P0645 - Spinal cord pathology in a large cohort of MS patients with different levels of disability and MS phenotypes (ID 865)

Abstract

Background

SC pathology occurs early in the course of MS. However, few studies have investigated the relationship between lesions, diffuse changes and mean upper cervical cord area (MUCCA) in MS patients with different levels of disability in detail.

Objectives

To explore spinal cord (SC) pathology in multiple sclerosis (MS) patients with different levels of disability and MS phenotypes.

Methods

638 MS patients with different degrees of disability and 102 healthy controls (HC) underwent MRI on a 3T (MAGNETOM Skyra, Siemens Healthcare, Erlangen, Germany).
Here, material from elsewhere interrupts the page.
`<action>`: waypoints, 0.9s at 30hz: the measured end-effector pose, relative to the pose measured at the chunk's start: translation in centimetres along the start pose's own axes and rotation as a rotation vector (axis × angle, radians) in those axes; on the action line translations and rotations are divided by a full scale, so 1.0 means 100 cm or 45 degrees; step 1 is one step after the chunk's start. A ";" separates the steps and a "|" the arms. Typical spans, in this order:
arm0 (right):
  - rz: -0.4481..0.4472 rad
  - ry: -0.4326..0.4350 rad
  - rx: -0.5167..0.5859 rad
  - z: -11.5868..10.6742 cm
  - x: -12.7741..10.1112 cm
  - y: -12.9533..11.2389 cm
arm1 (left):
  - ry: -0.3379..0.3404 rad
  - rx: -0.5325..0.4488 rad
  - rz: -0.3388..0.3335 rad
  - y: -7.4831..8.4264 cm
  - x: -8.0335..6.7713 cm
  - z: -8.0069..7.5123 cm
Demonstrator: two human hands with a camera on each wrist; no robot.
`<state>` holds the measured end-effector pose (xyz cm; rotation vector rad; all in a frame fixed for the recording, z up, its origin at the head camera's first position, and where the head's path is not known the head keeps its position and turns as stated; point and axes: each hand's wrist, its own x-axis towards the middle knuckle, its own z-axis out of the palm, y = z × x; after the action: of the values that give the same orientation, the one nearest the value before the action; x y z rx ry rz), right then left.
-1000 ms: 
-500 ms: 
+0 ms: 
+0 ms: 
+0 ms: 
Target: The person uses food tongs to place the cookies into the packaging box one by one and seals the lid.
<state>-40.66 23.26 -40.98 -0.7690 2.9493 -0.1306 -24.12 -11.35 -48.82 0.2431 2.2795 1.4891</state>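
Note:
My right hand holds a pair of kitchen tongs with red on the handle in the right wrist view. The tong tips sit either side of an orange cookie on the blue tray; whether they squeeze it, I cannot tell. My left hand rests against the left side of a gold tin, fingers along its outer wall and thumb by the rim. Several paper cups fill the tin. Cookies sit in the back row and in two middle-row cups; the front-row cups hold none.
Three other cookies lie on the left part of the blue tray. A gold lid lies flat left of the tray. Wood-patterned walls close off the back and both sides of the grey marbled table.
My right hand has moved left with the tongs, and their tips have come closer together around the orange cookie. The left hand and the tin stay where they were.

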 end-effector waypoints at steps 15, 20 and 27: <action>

The MRI protocol comprised transversal 3D-T2WI for MUCCA, sagittal T2WI-Fat-Sat and PDWI for SC pathology, and 3D-MPRAGE for regional brain volume (BV). MUCCA was measured automatically between the C3 and C4 vertebra (ScanView.cz). Global and regional BVs were estimated by the fully automated MorphoBox prototype (Siemens Healthcare, Erlangen, Germany). Diffuse changes, number and location of SC lesions were assessed manually. Patients and HC were matched by sex and age using propensity scores. MUCCA, regional BVs and SC pathology were compared among matched subgroups of: 54 patients with mild disability (EDSS=<1.5), 54 patients with mild-to-moderate disability (EDSS 2-3.5), 54 patients with severe disability (EDSS 4-4.5), 54 patients with very severe disability (EDSS>=5), 18 primary progressive (PP) patients, and 54 controls from the HC group. ANOVA test was used for between-group comparison.

Results

There was a trend of lower MUCCA with higher disability level. Mean MUCCA was 76.5±10.8 mm2 invery severe, 80.1±9.6 mm2 in severe, 85.7±8.0 mm2 in moderate, 85.6±8.5 mm2 in mild disability, and 90±7.7 mm2 in HC groups. There was a significant difference in MUCCA between HC and mild disability group (p<0.001). SC pathology was prominent in 64.1% of the patients with mild disability, compared to 90.4% patients with very severe disability. The percentage of diffuse changes varied greatly between the groups, with prevalence increasing almost four times between patients with mild and very severe disability.

Conclusions

SC pathology is present in all disability MS groups. MUCCA differentiated between patients with mild disability and healthy controls, suggesting that it may be promising for the implementation in diagnostic protocols. The evaluation of diffuse changes can help to predict disability. Low MUCCA together with prominent diffuse changes could help differentiate PP MS from other MS phenotypes.